EUROPE: Not a question of sovereignty

One of the supposed reasons for wanting to leave the EU is to increase the sovereignty of the country. The intention being that decisions made about Britain should be made in Britain. However, this is based on two misled assumptions.

Firstly, that the decisions made in Britain only affect the British, and secondly that those decisions made in the EU only affect the British.

The assumptions are that decisions made in Brussels are set to punish us, like we are the last bastions of common sense, and that we can do what we like to the world without any repercussions.

The reality is that decisions affecting our lives, involving Britain and the world, need to be made at many levels. Britain is an island in geographic terms alone.

To improve economic growth, maintain national security, trade and workers’ rights, and to solve man-made climate change, food security and environmental issues, decisions need to be made at local, national and international levels. This involves working with our European friends to make a better standard of living for ourselves and the next generation.

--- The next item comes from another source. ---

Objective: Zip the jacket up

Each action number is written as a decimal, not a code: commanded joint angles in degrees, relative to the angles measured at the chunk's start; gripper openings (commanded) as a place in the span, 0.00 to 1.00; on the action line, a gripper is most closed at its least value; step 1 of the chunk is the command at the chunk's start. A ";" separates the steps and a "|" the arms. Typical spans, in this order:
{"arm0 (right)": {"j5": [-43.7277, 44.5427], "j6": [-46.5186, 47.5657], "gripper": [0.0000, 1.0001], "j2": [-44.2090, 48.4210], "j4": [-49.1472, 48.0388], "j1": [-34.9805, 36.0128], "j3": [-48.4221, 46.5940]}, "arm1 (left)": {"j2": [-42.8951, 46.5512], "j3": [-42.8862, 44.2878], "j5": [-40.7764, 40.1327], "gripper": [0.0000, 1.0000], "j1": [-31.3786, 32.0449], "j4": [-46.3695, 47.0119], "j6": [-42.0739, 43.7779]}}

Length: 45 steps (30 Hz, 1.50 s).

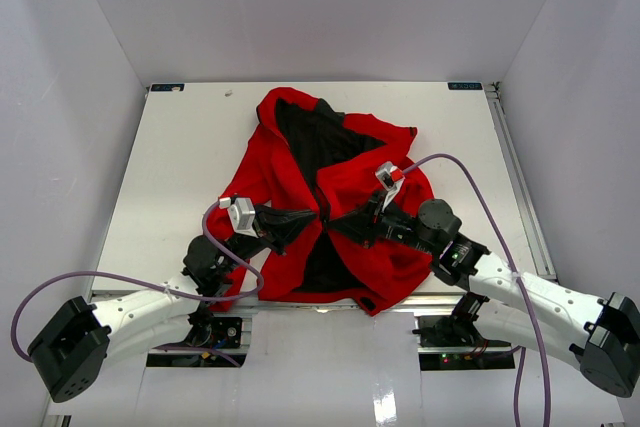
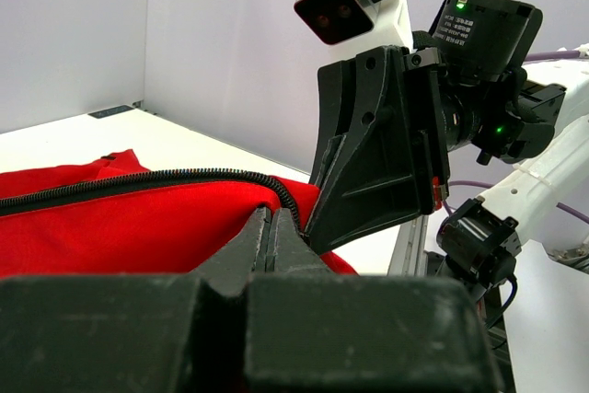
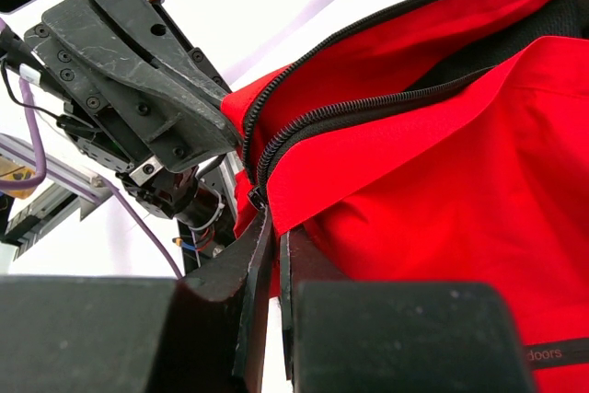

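Red fabric jacket (image 1: 350, 179) seems limp, light; left end effector (image 2: 274, 227) and right end effector (image 3: 270, 238) clench its stiffer zipper edges (image 3: 368, 106).

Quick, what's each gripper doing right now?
Left gripper: shut on the jacket at its zipper edge.
Right gripper: shut on the jacket's other zipper edge.

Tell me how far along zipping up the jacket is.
Done: both front edges are gripped. The left gripper and right gripper are each shut on the jacket, meeting at its front opening. In hand: bringing the two zipper tracks together. Left: the whole zip; black lining shows between the fronts.
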<state>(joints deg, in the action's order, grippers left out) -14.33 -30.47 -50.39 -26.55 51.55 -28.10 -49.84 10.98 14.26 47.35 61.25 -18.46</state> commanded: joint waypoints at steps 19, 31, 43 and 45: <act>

And what do we want to gain by an increase in sovereignty? It is to increase democratic accountability – to hold our politicians to account, be more represented by them and give us more control as to how we are ruled. This end, however, cannot be achieved by leaving the EU. Do we really imagine that the transferral of power to the Palaces of Westminster in London will represent the best interests of rural Northumberland?

Yes, we should be aspiring to a good balance of power throughout local, national and international levels. We should aspire to increased democratic accountability, an increase in sovereignty, and an increase in local power and control. But we should realise this is not being lost through membership of the EU.

Over the past few years we have seen the depletion of decision making capabilities by local councils and the starving of county council funding to make any real difference at a local level. Add to this that Anne-Marie Trevelyan’s Government stands for the reduction of the number of MPs from 650 to 600, reducing our access to MPs.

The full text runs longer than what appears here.